## Collected data
Segment Open

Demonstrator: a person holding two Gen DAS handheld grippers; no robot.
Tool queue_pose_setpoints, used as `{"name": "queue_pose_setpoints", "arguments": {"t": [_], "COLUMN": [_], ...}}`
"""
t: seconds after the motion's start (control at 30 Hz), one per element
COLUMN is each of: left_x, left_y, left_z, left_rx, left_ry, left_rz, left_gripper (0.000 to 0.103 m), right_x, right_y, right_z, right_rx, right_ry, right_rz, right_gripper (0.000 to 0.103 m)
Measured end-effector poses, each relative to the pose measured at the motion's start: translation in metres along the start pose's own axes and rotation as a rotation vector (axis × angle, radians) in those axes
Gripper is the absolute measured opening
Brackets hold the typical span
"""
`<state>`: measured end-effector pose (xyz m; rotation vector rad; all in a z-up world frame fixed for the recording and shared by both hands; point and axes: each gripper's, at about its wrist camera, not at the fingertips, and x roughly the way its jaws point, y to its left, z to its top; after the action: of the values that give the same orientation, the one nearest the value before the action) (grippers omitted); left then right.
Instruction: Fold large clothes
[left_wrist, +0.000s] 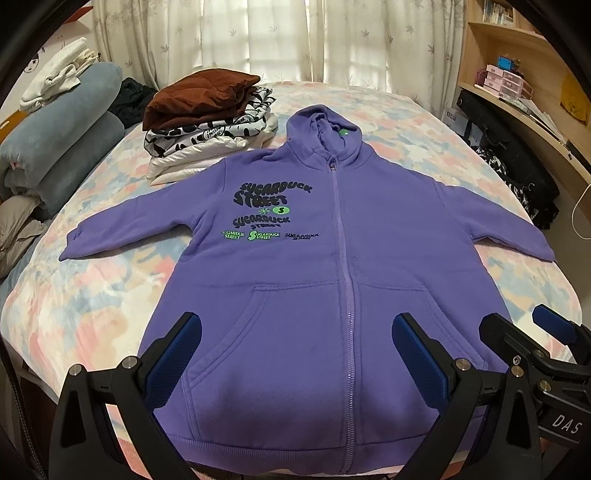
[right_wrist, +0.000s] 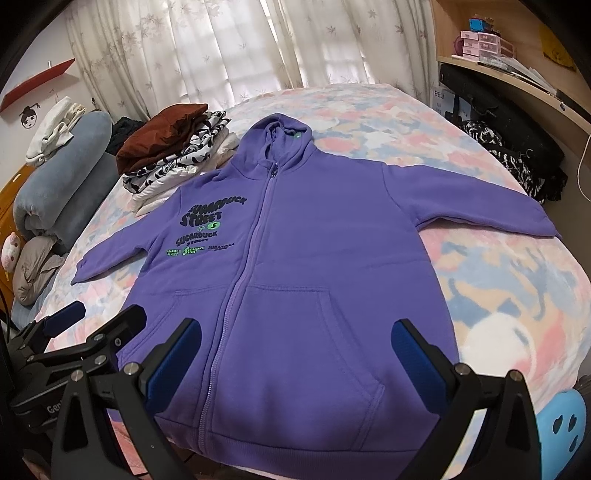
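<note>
Hoodie (left_wrist: 332, 277), purple, zipped, spread flat front-up on bed (left_wrist: 92, 314), sleeves out to both sides, hood at the far end. Hem just ahead of both grippers. Left gripper (left_wrist: 295, 354) wide open above the hem, holding nothing. Right gripper (right_wrist: 295, 354) equally wide, empty, close beside the left. Pile of folded clothes (left_wrist: 207, 122) far ahead, left of the hood.

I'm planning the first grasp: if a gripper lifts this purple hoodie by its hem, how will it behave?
Probably floppy: the purple hoodie lies flat and limp on the bed, so it should drape and sag. Its fleece looks thick, so likely rather heavy. The spread sleeves would probably trail behind.
</note>
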<state>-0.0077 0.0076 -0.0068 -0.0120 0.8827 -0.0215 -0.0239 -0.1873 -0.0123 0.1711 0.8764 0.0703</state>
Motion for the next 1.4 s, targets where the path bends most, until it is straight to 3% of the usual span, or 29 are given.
{"name": "queue_pose_setpoints", "arguments": {"t": [1.4], "left_x": [0.0055], "left_y": [0.002], "left_z": [-0.004], "left_rx": [0.006], "left_ry": [0.027], "left_rz": [0.005], "left_gripper": [0.102], "right_x": [0.0068], "right_y": [0.0005], "right_z": [-0.0044], "right_rx": [0.004], "right_ry": [0.011], "right_rz": [0.002], "right_gripper": [0.103]}}
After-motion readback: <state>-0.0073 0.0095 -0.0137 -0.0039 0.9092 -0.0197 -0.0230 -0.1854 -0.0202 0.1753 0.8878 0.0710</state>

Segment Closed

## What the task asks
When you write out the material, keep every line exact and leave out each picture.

## Written answer
Demonstrator: a person holding two Gen DAS handheld grippers; no robot.
Tool queue_pose_setpoints, used as `{"name": "queue_pose_setpoints", "arguments": {"t": [_], "COLUMN": [_], ...}}`
"""
t: seconds after the motion's start (control at 30 Hz), one per element
COLUMN is each of: left_x, left_y, left_z, left_rx, left_ry, left_rz, left_gripper (0.000 to 0.103 m), right_x, right_y, right_z, right_rx, right_ry, right_rz, right_gripper (0.000 to 0.103 m)
Measured end-effector poses, each relative to the pose measured at the motion's start: translation in metres along the start pose's own axes and rotation as a rotation vector (axis × angle, radians) in those axes
Gripper is the absolute measured opening
Brackets hold the typical span
"""
`<state>`: measured end-effector pose (xyz m; rotation vector rad; all in a z-up world frame fixed for the recording and shared by both hands; point and axes: each gripper's, at about its wrist camera, not at the fingertips, and x roughly the way its jaws point, y to its left, z to its top; after the action: of the values that give the same orientation, the one nearest the value before the action) (grippers omitted); left then right.
Instruction: Fold large clothes
[left_wrist, +0.000s] 
[right_wrist, +0.000s] 
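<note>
Hoodie (left_wrist: 332, 277), purple, zipped, spread flat front-up on bed (left_wrist: 92, 314), sleeves out to both sides, hood at the far end. Hem just ahead of both grippers. Left gripper (left_wrist: 295, 354) wide open above the hem, holding nothing. Right gripper (right_wrist: 295, 354) equally wide, empty, close beside the left. Pile of folded clothes (left_wrist: 207, 122) far ahead, left of the hood.

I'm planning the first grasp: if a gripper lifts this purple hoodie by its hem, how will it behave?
Probably floppy: the purple hoodie lies flat and limp on the bed, so it should drape and sag. Its fleece looks thick, so likely rather heavy. The spread sleeves would probably trail behind.
</note>
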<state>-0.0077 0.0076 -0.0068 -0.0120 0.8827 -0.0215 -0.0239 -0.1873 -0.0123 0.1711 0.8764 0.0703</state>
Motion for the next 1.4 s, targets where the path bends most, until it is straight to 3% of the usual span, or 29 are given.
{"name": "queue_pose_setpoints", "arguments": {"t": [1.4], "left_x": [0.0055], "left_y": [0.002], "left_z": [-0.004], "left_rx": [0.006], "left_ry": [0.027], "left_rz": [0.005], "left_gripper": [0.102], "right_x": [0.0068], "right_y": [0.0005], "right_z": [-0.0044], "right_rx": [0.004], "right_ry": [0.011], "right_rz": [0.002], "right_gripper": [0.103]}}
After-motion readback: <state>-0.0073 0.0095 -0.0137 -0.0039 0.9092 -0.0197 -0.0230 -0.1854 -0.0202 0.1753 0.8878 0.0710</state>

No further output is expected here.